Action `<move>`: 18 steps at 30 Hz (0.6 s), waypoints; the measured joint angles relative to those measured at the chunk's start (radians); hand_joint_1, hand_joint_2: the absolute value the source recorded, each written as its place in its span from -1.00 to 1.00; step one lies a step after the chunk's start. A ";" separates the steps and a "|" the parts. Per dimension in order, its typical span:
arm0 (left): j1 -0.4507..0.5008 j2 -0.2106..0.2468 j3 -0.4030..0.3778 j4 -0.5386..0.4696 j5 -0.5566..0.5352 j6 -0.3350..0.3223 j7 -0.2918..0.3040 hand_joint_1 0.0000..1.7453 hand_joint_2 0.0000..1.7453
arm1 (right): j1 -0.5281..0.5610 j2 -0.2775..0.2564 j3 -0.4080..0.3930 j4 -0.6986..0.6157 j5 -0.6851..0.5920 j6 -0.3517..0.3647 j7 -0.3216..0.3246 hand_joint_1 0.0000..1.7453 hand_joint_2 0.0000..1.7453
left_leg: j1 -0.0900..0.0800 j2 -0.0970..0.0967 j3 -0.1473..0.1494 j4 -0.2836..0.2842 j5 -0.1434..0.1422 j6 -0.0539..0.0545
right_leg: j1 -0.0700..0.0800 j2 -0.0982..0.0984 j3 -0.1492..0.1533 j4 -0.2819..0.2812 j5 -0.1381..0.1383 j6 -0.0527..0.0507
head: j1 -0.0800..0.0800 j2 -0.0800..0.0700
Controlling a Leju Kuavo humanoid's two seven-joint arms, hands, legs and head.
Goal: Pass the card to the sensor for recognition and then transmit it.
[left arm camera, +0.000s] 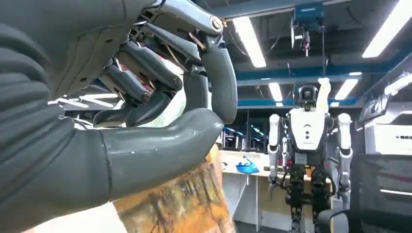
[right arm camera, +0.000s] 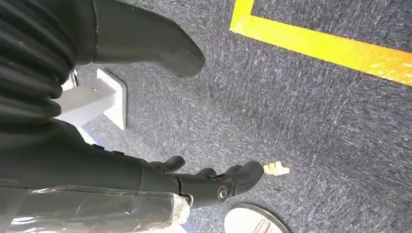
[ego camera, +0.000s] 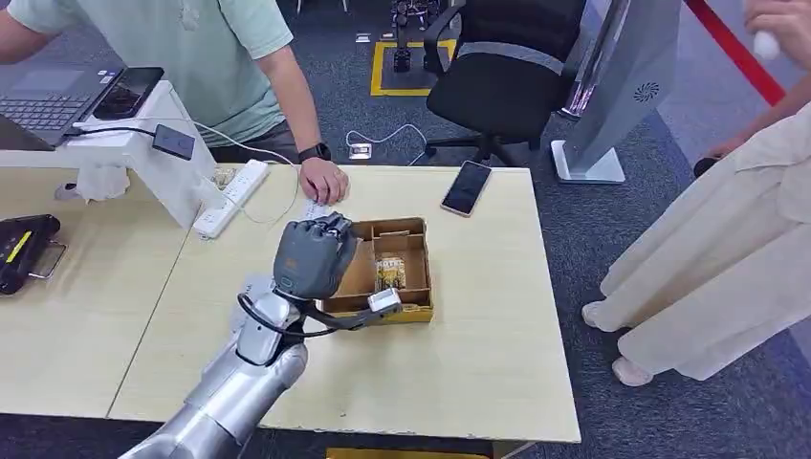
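My left hand (ego camera: 314, 256) is raised over the wooden table (ego camera: 478, 325), just left of an open cardboard box (ego camera: 413, 251). In the left wrist view the thumb (left arm camera: 160, 145) presses an orange-brown patterned card (left arm camera: 180, 204) against the curled fingers (left arm camera: 145, 73); from the head the hand hides the card. The sensor (ego camera: 173, 142), a small black pad with a cable, sits on a white stand (ego camera: 158, 177) at the back left, well away from the hand. My right hand (right arm camera: 160, 177) hangs over the carpet with its fingers apart, holding nothing.
More cards (ego camera: 390, 273) lie in the box. A person's hand (ego camera: 323, 180) rests on the table's far edge beside a power strip (ego camera: 232, 198). A phone (ego camera: 467, 186) lies at the back right. A second person (ego camera: 727, 249) stands to the right. A black device (ego camera: 24, 249) sits far left.
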 joint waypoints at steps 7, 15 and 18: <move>-0.025 0.014 0.000 -0.034 0.000 0.000 0.016 1.00 1.00 | 0.002 0.000 0.002 0.000 -0.001 -0.004 0.000 -1.00 1.00 | 0.000 0.000 0.000 0.000 0.000 0.000 | 0.000 0.000 0.000 0.000 0.000 0.000 | 0.000 0.000; -0.031 0.004 0.045 -0.087 -0.095 0.000 0.027 1.00 1.00 | 0.004 0.000 0.005 0.000 -0.001 -0.004 0.000 -1.00 1.00 | 0.000 0.000 0.000 0.000 0.000 0.000 | 0.000 0.000 0.000 0.000 0.000 0.000 | 0.000 0.000; -0.031 0.002 0.053 -0.095 -0.096 0.000 0.029 1.00 1.00 | 0.004 0.000 0.006 0.000 -0.001 -0.004 0.000 -1.00 1.00 | 0.000 0.000 0.000 0.000 0.000 0.000 | 0.000 0.000 0.000 0.000 0.000 0.000 | 0.000 0.000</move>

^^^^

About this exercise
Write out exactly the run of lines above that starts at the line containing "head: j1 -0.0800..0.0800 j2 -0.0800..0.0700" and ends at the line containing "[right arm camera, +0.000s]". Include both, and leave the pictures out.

Output
head: j1 -0.0800..0.0800 j2 -0.0800..0.0700
Controlling a Leju Kuavo humanoid's two seven-joint arms, hands, legs and head.
Goal: Pass the card to the sensor for recognition and then transmit it.
[left arm camera, +0.000s] 
[right arm camera, +0.000s] 

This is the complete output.